* [ASSIGNMENT]: Below are records. Find each line in them that holds the word "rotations" and copy it.

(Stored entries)
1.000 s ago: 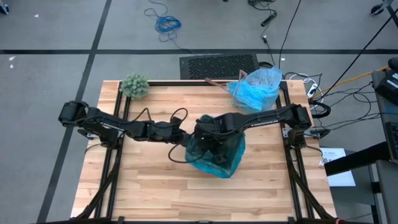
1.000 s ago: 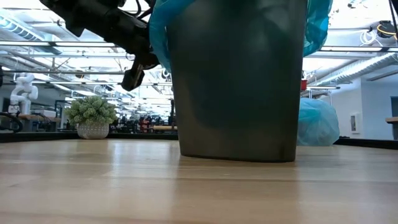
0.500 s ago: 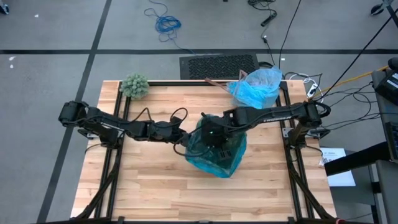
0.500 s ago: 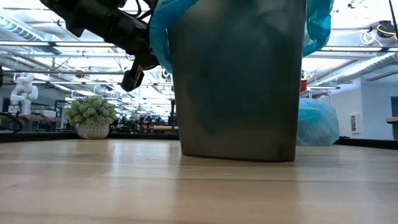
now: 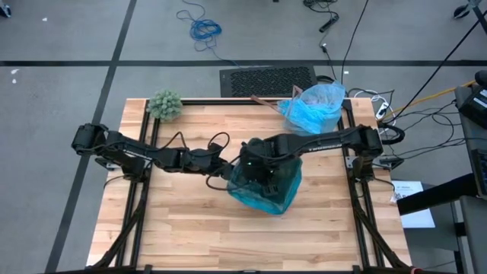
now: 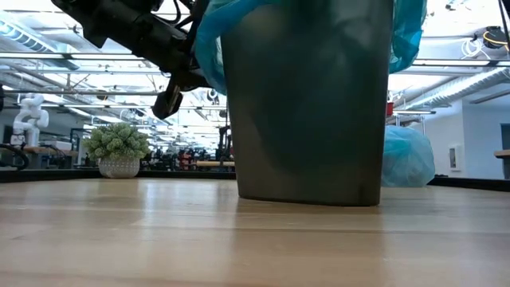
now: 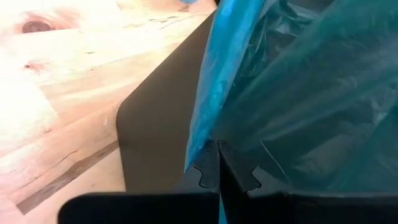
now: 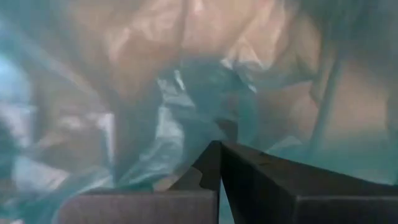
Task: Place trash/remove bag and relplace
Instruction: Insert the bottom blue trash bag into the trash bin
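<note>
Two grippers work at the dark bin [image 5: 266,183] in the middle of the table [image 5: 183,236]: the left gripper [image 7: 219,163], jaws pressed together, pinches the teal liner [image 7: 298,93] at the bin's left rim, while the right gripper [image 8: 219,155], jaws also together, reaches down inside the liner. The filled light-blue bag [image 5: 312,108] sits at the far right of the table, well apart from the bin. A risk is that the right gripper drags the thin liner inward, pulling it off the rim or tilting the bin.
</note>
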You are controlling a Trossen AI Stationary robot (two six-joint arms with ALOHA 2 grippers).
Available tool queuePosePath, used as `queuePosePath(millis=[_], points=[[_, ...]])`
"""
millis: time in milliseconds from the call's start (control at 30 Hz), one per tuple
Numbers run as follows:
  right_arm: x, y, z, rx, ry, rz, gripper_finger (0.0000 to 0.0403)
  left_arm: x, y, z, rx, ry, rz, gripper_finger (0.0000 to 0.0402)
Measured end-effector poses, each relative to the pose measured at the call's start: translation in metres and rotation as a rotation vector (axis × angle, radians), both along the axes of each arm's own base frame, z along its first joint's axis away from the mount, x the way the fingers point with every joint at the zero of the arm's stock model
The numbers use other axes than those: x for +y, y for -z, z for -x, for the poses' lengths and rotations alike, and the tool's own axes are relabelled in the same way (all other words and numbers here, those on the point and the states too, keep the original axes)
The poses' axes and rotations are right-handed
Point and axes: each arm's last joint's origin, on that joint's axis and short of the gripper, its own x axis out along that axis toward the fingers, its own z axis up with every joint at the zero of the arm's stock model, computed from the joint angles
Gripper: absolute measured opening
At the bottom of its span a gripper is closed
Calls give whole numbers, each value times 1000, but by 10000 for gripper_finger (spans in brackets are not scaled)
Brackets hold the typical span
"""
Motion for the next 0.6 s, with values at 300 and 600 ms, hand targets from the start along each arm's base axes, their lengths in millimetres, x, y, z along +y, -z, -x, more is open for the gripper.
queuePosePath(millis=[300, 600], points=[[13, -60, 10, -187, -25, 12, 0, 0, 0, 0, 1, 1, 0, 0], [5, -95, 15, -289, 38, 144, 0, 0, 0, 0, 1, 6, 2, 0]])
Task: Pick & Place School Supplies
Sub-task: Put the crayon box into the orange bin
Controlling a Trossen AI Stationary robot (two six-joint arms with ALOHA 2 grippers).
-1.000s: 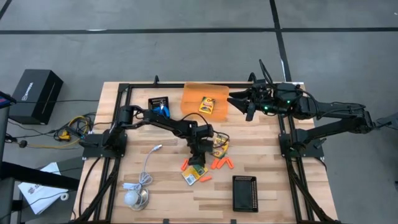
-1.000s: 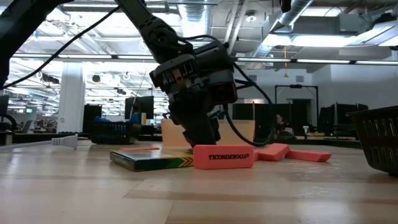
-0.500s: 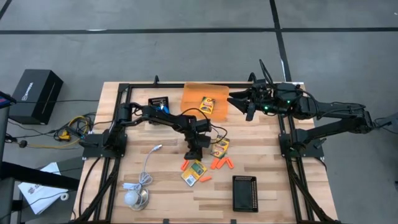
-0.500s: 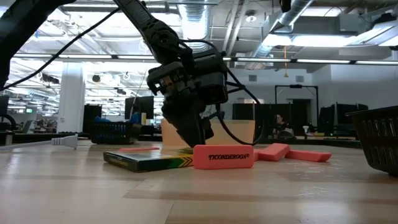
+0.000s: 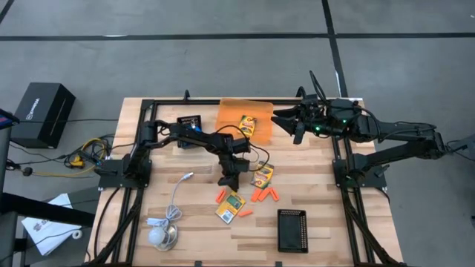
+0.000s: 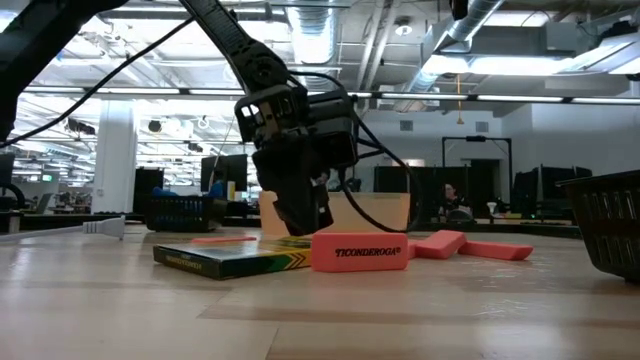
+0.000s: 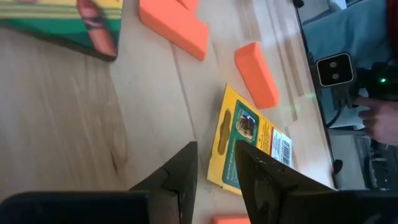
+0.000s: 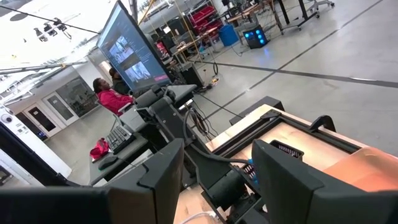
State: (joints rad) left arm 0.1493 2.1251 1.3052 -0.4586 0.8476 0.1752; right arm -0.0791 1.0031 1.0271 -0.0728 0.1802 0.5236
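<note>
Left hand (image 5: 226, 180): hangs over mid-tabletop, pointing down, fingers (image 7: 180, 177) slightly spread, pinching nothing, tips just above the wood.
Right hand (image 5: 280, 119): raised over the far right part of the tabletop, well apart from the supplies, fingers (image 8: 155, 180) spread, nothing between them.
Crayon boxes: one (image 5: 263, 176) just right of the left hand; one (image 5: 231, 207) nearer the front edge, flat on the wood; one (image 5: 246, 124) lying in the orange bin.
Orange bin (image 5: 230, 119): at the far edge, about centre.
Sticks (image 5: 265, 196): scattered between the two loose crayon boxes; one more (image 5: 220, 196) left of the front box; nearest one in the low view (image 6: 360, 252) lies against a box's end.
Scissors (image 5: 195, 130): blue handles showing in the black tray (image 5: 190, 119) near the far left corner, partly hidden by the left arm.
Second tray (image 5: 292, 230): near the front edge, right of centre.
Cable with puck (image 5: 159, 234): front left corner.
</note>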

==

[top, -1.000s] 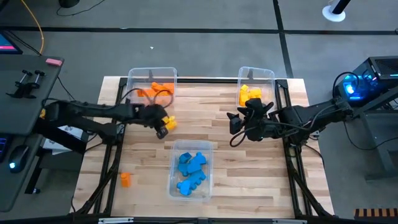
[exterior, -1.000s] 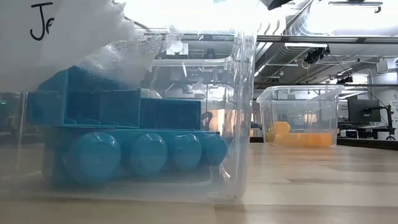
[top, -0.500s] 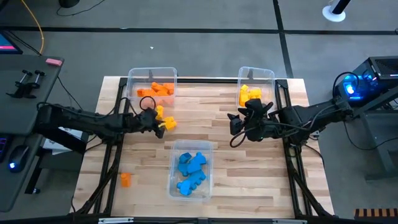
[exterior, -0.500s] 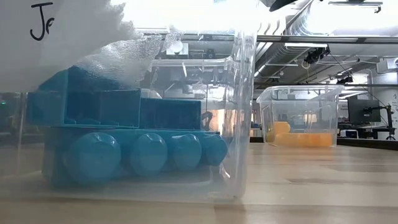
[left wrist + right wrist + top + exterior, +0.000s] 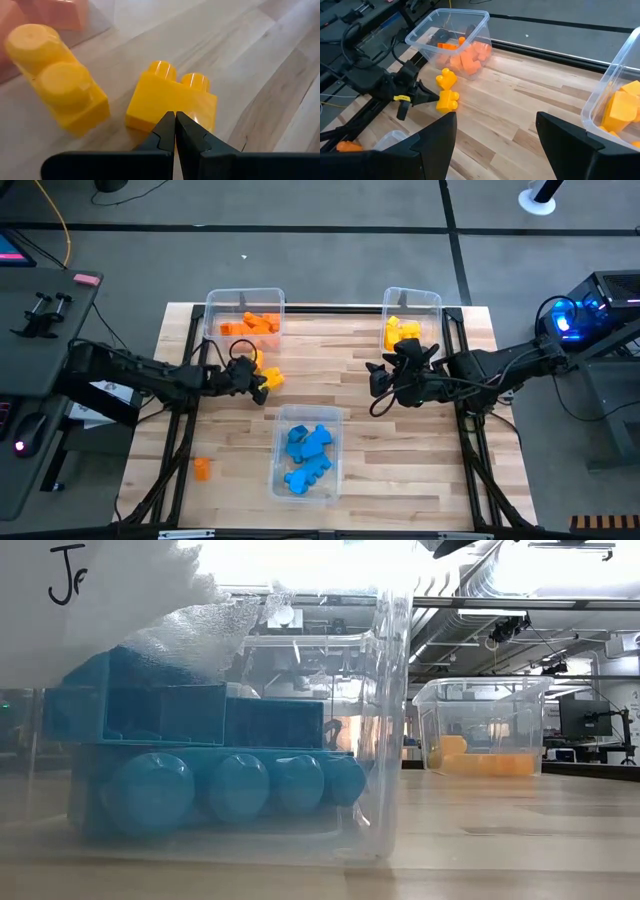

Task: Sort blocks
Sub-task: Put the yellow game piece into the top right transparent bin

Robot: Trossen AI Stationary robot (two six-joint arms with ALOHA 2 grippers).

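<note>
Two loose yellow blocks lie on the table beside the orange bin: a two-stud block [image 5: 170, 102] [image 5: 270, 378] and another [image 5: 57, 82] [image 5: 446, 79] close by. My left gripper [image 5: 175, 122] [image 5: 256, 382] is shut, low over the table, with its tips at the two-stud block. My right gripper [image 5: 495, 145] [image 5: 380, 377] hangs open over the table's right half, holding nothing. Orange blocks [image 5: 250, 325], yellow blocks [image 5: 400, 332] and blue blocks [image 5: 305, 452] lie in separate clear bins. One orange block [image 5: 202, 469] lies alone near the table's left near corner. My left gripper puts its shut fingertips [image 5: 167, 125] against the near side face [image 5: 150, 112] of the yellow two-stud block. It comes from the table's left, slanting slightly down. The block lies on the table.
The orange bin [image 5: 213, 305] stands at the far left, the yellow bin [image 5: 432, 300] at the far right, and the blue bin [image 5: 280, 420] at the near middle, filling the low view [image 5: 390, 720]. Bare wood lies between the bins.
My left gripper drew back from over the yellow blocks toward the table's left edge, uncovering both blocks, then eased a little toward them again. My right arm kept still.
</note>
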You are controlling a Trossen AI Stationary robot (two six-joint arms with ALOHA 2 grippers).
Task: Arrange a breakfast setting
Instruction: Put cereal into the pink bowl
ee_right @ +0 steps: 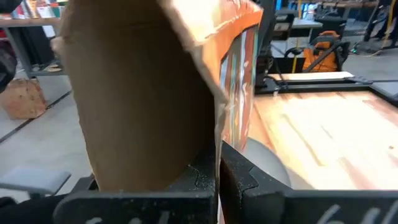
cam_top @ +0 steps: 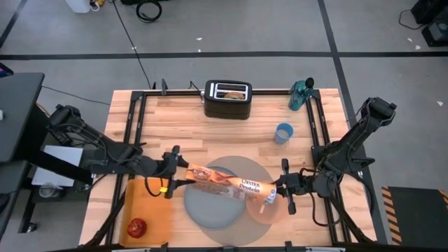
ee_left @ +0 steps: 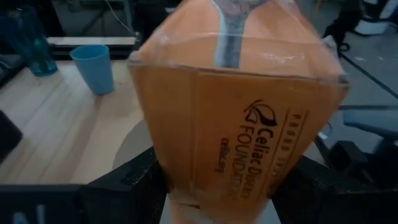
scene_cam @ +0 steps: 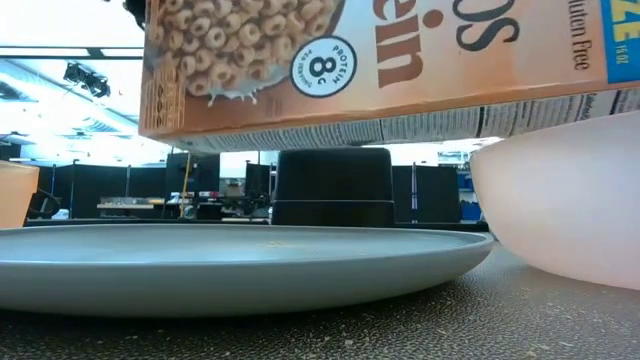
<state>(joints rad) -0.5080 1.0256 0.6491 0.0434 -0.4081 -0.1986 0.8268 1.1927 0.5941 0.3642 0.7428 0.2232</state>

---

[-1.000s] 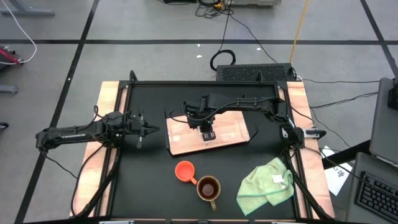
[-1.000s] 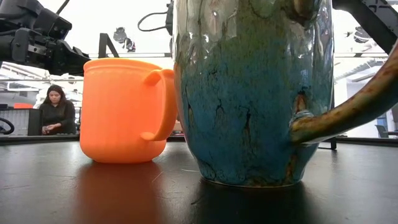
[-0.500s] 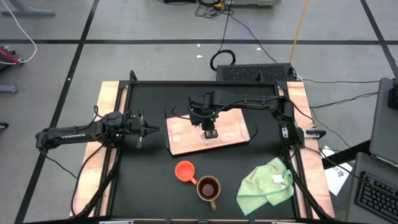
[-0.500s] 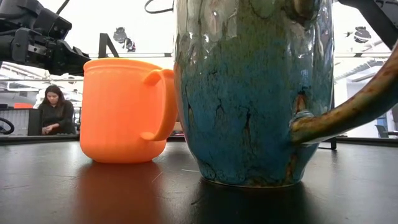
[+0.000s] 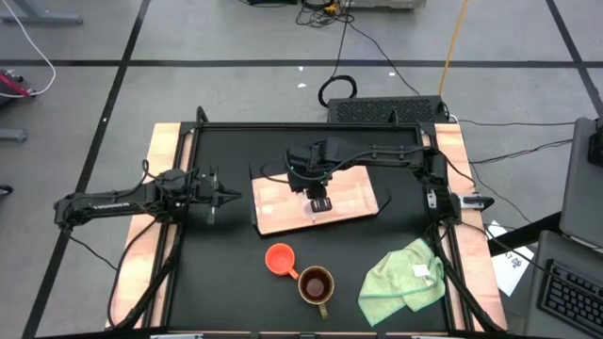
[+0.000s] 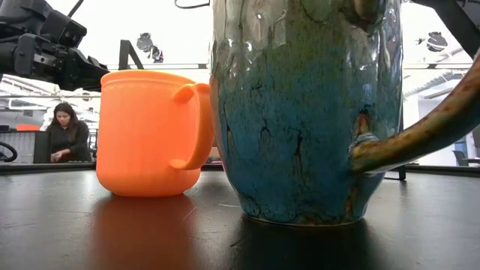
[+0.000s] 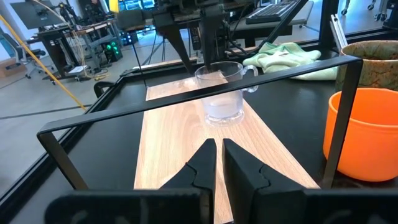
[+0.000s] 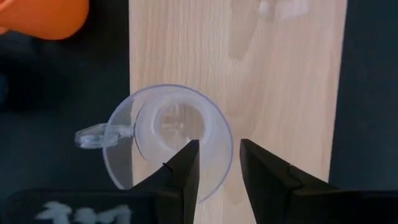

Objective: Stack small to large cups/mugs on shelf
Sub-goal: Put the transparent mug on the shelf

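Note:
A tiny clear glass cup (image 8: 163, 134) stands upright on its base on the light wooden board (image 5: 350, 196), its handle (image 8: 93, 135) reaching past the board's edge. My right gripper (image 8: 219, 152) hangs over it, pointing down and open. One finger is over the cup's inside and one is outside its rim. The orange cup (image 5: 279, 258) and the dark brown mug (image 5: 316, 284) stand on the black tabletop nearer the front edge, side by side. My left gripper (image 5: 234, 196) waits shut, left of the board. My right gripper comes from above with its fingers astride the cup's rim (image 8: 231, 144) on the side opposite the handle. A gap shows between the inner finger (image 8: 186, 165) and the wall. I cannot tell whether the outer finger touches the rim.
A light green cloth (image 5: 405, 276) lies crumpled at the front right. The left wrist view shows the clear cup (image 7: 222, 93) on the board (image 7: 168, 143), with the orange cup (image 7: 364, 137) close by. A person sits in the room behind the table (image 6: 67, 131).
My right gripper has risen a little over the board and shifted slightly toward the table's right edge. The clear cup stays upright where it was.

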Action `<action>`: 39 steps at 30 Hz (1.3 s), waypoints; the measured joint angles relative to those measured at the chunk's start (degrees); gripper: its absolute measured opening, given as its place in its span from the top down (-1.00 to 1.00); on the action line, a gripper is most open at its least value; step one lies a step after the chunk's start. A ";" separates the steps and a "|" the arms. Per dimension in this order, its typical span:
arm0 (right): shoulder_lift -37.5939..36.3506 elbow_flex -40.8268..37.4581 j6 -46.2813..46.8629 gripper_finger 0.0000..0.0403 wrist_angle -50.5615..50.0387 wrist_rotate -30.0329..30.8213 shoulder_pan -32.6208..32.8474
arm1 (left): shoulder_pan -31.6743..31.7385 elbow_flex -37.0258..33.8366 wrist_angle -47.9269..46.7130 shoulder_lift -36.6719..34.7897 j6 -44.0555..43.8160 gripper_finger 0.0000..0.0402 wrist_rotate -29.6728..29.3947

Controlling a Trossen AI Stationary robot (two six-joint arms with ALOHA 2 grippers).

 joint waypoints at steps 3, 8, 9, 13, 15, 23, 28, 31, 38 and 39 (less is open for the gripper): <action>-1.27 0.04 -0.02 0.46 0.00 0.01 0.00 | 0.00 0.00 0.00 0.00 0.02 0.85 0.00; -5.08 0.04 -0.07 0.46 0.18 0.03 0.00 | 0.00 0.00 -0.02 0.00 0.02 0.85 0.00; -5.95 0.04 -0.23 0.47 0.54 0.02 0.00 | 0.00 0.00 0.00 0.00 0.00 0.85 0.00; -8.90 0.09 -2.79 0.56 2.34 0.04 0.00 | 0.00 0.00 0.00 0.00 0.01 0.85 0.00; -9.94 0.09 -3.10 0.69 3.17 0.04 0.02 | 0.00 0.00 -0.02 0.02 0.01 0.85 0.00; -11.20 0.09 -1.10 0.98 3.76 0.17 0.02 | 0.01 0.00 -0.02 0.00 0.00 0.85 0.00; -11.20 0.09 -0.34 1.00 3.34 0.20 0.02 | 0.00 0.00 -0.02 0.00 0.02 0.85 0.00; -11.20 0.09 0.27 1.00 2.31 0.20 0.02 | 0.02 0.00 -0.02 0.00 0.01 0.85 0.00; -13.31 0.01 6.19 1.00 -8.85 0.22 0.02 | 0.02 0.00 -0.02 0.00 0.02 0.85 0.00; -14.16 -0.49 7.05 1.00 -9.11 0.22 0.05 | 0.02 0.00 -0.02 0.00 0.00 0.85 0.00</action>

* [ANSWER TO THE EXERCISE]:
The numbers use other axes than those: x for +y, y for -z, z for -x, for the poses' lengths and rotations alike, and the tool's own axes are relabelled in the same way (all other words and numbers here, those on the point and the states too, keep the original axes)
The poses' axes and rotations are right-handed

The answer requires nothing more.